Required action: Find how many lines of the listing below include the word "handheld", then report the number by itself.

Exercise material:
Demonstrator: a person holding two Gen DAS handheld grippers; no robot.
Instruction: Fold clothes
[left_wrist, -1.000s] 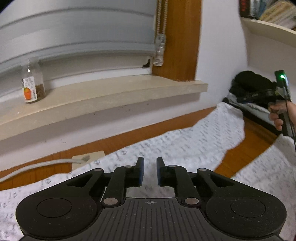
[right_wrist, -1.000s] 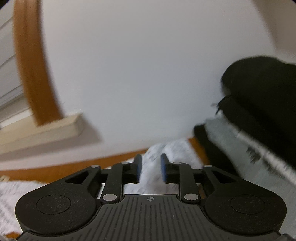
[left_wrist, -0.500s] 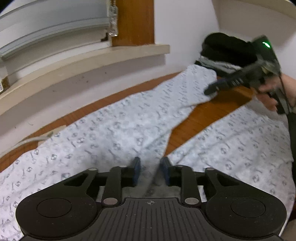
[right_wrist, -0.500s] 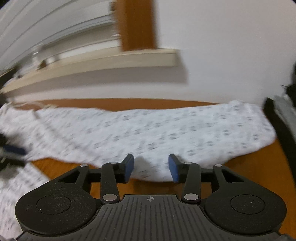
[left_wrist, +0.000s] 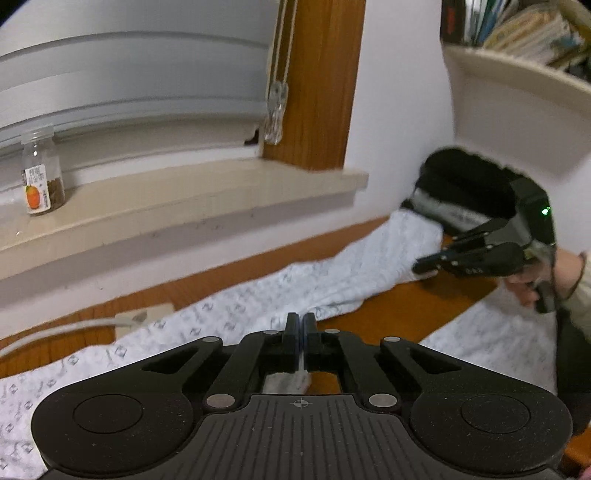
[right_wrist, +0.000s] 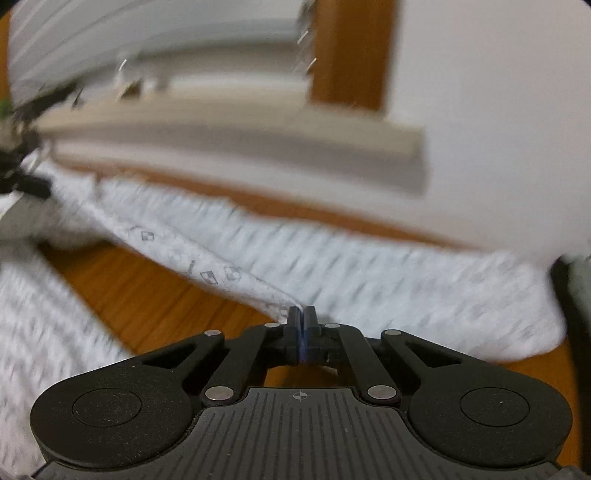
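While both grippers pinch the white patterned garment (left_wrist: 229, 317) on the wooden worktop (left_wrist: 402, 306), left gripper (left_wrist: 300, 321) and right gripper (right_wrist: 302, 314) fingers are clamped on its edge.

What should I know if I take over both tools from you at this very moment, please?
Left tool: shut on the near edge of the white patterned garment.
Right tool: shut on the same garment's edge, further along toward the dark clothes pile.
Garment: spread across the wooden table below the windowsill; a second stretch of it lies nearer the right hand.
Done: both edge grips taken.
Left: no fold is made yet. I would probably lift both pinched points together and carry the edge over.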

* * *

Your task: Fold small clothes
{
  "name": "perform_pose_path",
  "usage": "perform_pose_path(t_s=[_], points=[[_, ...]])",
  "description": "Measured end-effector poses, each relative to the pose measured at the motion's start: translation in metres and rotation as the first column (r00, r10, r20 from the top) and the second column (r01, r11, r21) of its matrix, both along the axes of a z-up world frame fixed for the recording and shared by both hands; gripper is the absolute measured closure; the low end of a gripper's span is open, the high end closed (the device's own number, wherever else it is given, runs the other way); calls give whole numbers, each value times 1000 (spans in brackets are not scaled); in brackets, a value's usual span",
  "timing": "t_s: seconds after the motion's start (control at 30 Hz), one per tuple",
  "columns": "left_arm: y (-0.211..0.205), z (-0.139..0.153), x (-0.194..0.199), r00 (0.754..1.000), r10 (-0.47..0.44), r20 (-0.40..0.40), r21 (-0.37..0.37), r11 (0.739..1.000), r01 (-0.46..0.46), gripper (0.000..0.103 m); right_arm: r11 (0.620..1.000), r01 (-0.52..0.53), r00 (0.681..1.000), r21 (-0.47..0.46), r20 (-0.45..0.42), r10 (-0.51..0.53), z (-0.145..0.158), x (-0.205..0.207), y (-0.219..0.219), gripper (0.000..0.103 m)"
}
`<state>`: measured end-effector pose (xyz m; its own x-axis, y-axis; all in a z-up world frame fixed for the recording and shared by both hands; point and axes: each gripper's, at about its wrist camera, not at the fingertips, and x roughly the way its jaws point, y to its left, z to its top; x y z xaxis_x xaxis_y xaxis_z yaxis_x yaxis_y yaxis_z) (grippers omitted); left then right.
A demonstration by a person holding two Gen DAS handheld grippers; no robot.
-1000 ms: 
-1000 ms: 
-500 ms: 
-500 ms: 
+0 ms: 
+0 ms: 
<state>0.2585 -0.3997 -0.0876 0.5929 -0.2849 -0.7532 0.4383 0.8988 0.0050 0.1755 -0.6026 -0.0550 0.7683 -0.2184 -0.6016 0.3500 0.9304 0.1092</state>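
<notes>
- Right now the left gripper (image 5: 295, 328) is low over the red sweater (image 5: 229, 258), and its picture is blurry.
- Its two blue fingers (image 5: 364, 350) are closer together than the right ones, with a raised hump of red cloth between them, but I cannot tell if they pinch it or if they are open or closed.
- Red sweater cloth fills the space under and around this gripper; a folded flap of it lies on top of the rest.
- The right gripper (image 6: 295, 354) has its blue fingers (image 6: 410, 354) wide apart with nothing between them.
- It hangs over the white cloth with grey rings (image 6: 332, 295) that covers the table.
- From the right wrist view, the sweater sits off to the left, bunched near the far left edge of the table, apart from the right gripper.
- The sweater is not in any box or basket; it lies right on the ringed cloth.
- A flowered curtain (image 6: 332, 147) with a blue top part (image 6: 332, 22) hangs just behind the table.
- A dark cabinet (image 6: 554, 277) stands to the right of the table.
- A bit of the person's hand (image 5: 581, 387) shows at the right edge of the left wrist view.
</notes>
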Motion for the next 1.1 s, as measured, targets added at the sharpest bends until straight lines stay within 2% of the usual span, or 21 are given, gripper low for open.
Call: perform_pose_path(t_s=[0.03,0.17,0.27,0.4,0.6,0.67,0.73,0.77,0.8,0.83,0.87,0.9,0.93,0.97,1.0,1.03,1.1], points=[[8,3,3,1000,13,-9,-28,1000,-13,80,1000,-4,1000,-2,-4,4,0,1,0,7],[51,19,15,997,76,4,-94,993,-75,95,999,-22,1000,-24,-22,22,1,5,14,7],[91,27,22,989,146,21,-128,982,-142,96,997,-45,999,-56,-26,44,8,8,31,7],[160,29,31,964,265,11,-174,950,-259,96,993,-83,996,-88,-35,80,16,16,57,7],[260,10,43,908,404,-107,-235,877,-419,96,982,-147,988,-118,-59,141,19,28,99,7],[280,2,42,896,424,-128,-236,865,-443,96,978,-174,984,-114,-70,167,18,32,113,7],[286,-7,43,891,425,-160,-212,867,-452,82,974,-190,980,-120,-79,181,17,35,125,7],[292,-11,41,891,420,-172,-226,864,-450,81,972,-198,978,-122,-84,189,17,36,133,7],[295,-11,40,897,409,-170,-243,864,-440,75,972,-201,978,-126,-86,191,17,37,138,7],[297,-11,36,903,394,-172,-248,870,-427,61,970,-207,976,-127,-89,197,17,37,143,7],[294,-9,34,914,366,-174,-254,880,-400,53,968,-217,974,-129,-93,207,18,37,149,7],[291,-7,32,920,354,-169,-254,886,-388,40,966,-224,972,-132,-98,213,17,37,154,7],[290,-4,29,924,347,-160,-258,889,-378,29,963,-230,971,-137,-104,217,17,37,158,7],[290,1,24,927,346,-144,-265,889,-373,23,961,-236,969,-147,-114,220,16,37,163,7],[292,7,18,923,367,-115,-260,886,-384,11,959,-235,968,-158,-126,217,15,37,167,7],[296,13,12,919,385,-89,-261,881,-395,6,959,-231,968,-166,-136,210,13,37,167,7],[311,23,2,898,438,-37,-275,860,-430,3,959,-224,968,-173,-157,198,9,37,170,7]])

Exercise solution: 2